Current and former Bravo producers are speaking out & sharing their thoughts on Bethenny Frankel‘s “Reality TV Reckoning” and plans to unionize.
Several producers alleged that they are also victims of Bravo executives while chatting with Daily Mail about their thoughts on Bethenny’s plans to create a union to protect exploited reality TV stars.
“I think this is the right time for a change of some sort, but I think the messaging is getting lost,” one former producer who worked on the Real Housewives of Dallas said. “We want better pay and health care, but when you release a 60-page document with all of these allegations of depriving people of sleeping and feeding them alcohol, that feels very different.”
One former producer hopes that Bravo takes note and listens to the concerns being raised by the production teams.
“I hope that Bethenny will hear the call if she’s sitting here advocating,” they said. “I’m not saying to take away from the talent needs by any means, but I hope that she can help the production side of it, too. I mean, we’ve all been shouting into the void for years.”
“She’s very concerned about talent,” a third producer added. “And talent is very coddled and very fairly compensated at the Bethenny Frankel stage.”
It turns out that reality TV stars aren’t the only ones with claims of exploitation. Members of production claim that they have endured horrible treatment by the talent at Bravo.
“I think that cast members, especially people like Bethenny, who are not nicest people, at times, they forget that we are people too,” one producer said.
“When we come to do a show, we leave our lives behind. I’ve been called a lot of derogatory things because I didn’t do or did something.”
A former Real Housewives of Orange County producer said, “There’s this sense of entitlement.” Said producer notes that talent have said statements like, ‘I don’t have to do this if I don’t want to!’ and ‘You don’t have a show without me!’’’

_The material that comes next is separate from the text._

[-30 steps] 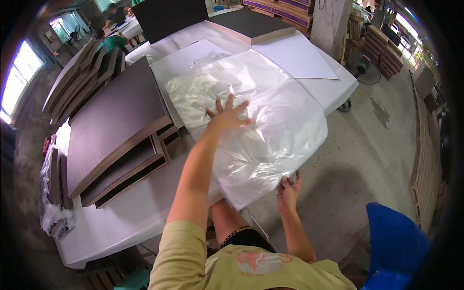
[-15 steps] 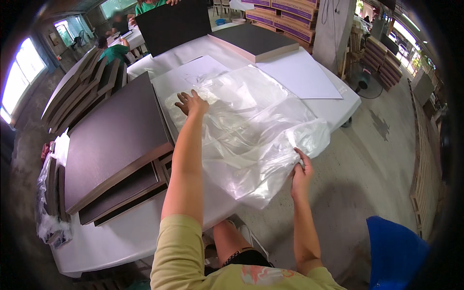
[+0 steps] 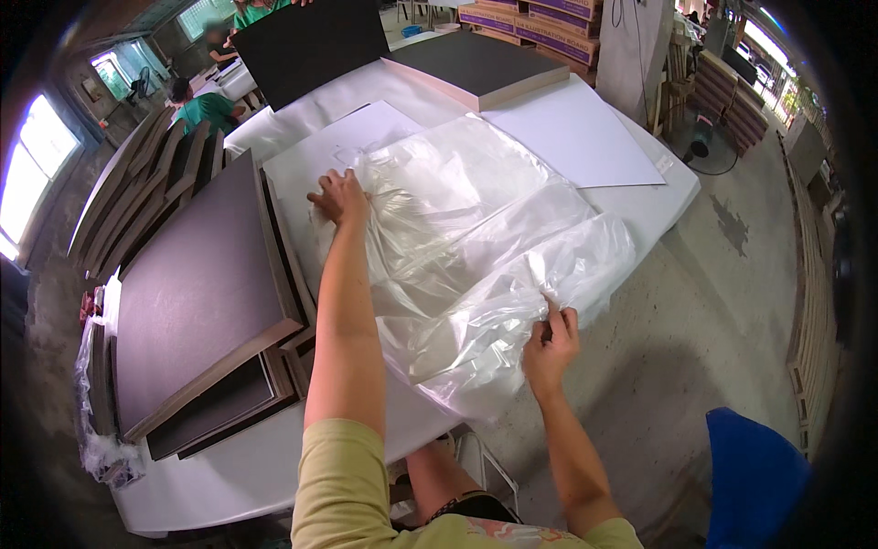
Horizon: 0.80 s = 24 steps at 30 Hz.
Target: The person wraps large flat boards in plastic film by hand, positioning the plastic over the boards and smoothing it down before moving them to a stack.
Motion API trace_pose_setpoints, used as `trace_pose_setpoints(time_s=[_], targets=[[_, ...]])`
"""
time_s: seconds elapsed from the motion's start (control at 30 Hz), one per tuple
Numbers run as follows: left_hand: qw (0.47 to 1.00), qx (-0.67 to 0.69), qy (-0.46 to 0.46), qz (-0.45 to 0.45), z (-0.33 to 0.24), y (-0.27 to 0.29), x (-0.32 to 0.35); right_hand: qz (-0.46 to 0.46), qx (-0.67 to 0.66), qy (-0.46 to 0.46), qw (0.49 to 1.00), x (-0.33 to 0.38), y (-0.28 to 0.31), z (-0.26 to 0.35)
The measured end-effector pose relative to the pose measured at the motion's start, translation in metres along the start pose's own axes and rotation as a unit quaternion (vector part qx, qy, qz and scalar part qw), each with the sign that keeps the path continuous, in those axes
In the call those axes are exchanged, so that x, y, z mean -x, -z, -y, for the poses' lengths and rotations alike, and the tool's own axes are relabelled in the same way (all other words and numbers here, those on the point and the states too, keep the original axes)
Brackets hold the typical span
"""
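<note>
A large sheet of thin clear plastic [image 3: 457, 247] lies crumpled over the white-covered table, its near right corner spilling past the edge. At its far left side is my left hand [image 3: 341, 198], palm down on the film with the fingers bent and apart. My right hand [image 3: 552, 349] is closed on the plastic's near right edge, fingers curled in a pinch. Just left of the film stands a stack of large dark boards [image 3: 201, 293] with brown edges. White sheets [image 3: 576, 137] lie beyond the plastic and to its right.
A thick black-topped slab [image 3: 476, 64] rests on the far side of the table. Another person in green holds up a black board [image 3: 315, 46]. More dark boards [image 3: 151, 188] lean at the left. A blue object [image 3: 754, 480] is at lower right, a fan [image 3: 701, 137] on the floor.
My left hand has shifted slightly left, its fingers more bent than before. The right hand has drawn a little nearer to me and left with the plastic edge, and its fingers have curled tighter.
</note>
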<state>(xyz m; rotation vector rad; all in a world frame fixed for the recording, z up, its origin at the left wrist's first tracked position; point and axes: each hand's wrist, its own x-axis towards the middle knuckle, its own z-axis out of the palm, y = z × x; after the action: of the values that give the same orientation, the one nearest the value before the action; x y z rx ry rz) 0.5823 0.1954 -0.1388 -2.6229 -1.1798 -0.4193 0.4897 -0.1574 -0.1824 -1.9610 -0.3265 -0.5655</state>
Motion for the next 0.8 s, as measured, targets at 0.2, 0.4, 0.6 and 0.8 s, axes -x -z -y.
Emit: trace_pose_setpoints(time_s=[0.2,0.4,0.6,0.8], targets=[[0.987,0.042,-0.051,-0.145,-0.007,-0.008,0.012,0.001,0.008,0.015,1.0,-0.005,0.004,0.003],[0.957,0.167,-0.087,-0.222,-0.024,0.069,0.037,-0.021,-0.006,0.024,0.999,-0.002,0.003,-0.003],[0.912,0.273,-0.208,-0.225,-0.028,0.13,0.123,0.007,-0.058,-0.045,0.997,-0.002,0.014,0.003],[0.867,0.285,-0.372,-0.169,-0.009,0.144,0.248,-0.021,-0.155,-0.188,0.97,0.0,0.057,-0.006]])
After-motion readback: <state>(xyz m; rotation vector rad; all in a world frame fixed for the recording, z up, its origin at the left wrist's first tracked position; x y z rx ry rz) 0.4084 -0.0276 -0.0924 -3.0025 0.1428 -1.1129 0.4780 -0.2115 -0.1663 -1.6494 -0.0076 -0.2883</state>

Then, a separate producer opened up about the “toxic culture” of working in production for Bravo. The producer admits there is a major lack of work-life balance.
“I almost had a meltdown because I was told I could leave at 12 if I came in early, and then 12 came up. I was getting ready to go, and I was told no, I had to stay,” they said. “And to me, as a first-time mom, having left my house before my baby even woke up… I was stoked to get home before he went to bed so that I could see him for maybe 30 minutes.”
“[Network bosses] don’t care,” they added. “They don’t give a sh**. Sadly, it is [a toxic culture]. I was early on in my career and I was working 15 to 20 hours a day. It’s also just not sustainable.”
Despite producers’ issues with Bravo and its talent, they do agree with Bethenny’s claims that cast and crew members have been taken advantage of by the network for far too long.
“I definitely agree with Bethenny,” one producer said. “I think it’s a long time coming. Right now, we work in an unprotected segment of the industry. There are no residuals; there is no anything, to be honest. It’s like lab rats in a social experiment.”
“It’s all a sham. I get that it’s capitalism at its best, but it’s like pure advantage. If you end up taking a reality show to a network, they want to own your show. They’re owning people’s IP and taking people’s creative ideas because they’re not creating a damn thing. And it’s not just Bravo shows. Thank God that Bethenny is lighting the match. This is happening nationwide. This is happening across the board.”
“You’ve got to strike while the iron is hot. Right now, everybody is clamoring for content, and everyone is being listened to. People are being heard. And if they’re going to be changes, while there is a mechanism for change, you should speak up,” another producer said.